## Try it
Each line from the start of the data below through the one containing "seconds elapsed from" must be reproduced exactly.

+++

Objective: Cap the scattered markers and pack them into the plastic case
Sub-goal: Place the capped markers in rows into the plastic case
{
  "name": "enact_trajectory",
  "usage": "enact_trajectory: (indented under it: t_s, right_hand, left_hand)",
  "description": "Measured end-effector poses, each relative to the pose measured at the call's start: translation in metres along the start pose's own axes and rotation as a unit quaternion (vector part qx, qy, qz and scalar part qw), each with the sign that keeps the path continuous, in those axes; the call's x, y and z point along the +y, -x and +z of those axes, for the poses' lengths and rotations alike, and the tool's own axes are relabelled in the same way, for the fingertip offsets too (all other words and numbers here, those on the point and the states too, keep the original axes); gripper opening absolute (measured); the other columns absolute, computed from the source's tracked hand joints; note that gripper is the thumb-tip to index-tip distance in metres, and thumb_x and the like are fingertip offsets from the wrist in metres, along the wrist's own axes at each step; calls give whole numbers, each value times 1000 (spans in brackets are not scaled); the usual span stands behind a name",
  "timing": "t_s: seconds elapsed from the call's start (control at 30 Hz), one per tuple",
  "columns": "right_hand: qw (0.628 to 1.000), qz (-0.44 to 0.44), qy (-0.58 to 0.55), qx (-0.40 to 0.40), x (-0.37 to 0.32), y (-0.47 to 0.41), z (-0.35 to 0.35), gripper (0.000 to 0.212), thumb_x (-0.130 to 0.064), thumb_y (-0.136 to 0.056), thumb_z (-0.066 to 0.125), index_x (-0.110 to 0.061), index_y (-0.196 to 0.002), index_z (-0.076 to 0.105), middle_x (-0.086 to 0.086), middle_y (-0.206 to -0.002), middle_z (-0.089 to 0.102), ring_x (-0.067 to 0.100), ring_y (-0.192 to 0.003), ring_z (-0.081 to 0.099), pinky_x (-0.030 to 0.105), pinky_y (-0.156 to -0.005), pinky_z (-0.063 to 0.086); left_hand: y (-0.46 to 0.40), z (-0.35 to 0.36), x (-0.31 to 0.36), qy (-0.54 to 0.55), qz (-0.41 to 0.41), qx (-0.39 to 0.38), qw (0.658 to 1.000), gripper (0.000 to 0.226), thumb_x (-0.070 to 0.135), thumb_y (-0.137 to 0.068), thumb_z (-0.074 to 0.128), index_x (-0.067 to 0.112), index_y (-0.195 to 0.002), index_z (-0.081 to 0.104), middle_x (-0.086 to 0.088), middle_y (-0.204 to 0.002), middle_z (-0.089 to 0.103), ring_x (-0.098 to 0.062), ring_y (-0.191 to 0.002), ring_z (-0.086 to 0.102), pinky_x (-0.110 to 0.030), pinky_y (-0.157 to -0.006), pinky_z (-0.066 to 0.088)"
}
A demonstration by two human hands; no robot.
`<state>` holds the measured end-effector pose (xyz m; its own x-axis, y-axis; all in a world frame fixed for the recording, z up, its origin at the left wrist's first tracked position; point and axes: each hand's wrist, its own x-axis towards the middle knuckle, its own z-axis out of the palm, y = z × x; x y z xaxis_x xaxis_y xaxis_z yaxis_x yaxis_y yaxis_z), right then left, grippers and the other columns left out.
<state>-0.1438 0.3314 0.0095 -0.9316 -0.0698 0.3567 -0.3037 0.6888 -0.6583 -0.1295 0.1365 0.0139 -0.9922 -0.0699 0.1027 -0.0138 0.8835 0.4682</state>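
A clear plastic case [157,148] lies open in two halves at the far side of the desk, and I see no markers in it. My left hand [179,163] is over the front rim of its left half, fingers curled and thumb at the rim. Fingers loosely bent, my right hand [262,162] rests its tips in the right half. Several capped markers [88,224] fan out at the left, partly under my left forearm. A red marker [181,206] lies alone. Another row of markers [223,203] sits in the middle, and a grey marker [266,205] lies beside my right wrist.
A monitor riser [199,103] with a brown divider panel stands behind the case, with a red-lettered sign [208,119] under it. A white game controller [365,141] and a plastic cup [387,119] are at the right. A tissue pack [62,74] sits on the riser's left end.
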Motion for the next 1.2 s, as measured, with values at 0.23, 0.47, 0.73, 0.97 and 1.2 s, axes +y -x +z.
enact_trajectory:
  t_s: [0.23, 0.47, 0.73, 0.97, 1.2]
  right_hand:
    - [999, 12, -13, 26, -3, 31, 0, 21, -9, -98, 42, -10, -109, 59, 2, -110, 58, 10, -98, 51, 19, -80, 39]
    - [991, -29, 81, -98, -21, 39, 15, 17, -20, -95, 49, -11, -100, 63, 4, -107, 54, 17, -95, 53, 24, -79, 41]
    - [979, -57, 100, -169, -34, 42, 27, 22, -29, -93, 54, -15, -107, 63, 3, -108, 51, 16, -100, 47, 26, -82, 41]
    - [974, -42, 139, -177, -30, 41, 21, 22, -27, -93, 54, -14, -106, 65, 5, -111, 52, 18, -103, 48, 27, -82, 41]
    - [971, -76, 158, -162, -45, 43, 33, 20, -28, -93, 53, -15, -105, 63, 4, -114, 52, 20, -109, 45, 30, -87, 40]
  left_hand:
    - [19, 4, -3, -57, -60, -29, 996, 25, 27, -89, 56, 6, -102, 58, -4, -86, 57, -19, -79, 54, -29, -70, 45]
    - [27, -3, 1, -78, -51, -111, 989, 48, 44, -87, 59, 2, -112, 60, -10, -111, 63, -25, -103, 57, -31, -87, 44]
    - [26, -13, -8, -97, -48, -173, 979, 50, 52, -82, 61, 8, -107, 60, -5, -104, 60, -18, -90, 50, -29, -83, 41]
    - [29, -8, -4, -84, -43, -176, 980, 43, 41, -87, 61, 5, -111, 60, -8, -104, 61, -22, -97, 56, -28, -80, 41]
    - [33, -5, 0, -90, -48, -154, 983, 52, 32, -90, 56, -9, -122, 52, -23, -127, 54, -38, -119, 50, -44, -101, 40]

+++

## Solution to the problem
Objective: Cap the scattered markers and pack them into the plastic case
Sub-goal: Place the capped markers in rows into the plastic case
{
  "name": "enact_trajectory",
  "usage": "enact_trajectory: (indented under it: t_s, right_hand, left_hand)",
  "description": "Measured end-effector poses, each relative to the pose measured at the call's start: translation in metres along the start pose's own axes and rotation as a unit quaternion (vector part qx, qy, qz and scalar part qw), each with the sign that keeps the path continuous, in those axes; the call's x, y and z point along the +y, -x and +z of those axes, for the poses' lengths and rotations alike, and the tool's own axes are relabelled in the same way, for the fingertip offsets too (all other words and numbers here, those on the point and the states too, keep the original axes); gripper opening absolute (measured); the other columns absolute, computed from the source's tracked hand joints; note that gripper is the thumb-tip to index-tip distance in metres, and thumb_x and the like are fingertip offsets from the wrist in metres, along the wrist's own axes at each step; calls give whole numbers, each value times 1000 (spans in brackets are not scaled); the usual span stands behind a name",
  "timing": "t_s: seconds elapsed from the call's start (control at 30 Hz), one per tuple",

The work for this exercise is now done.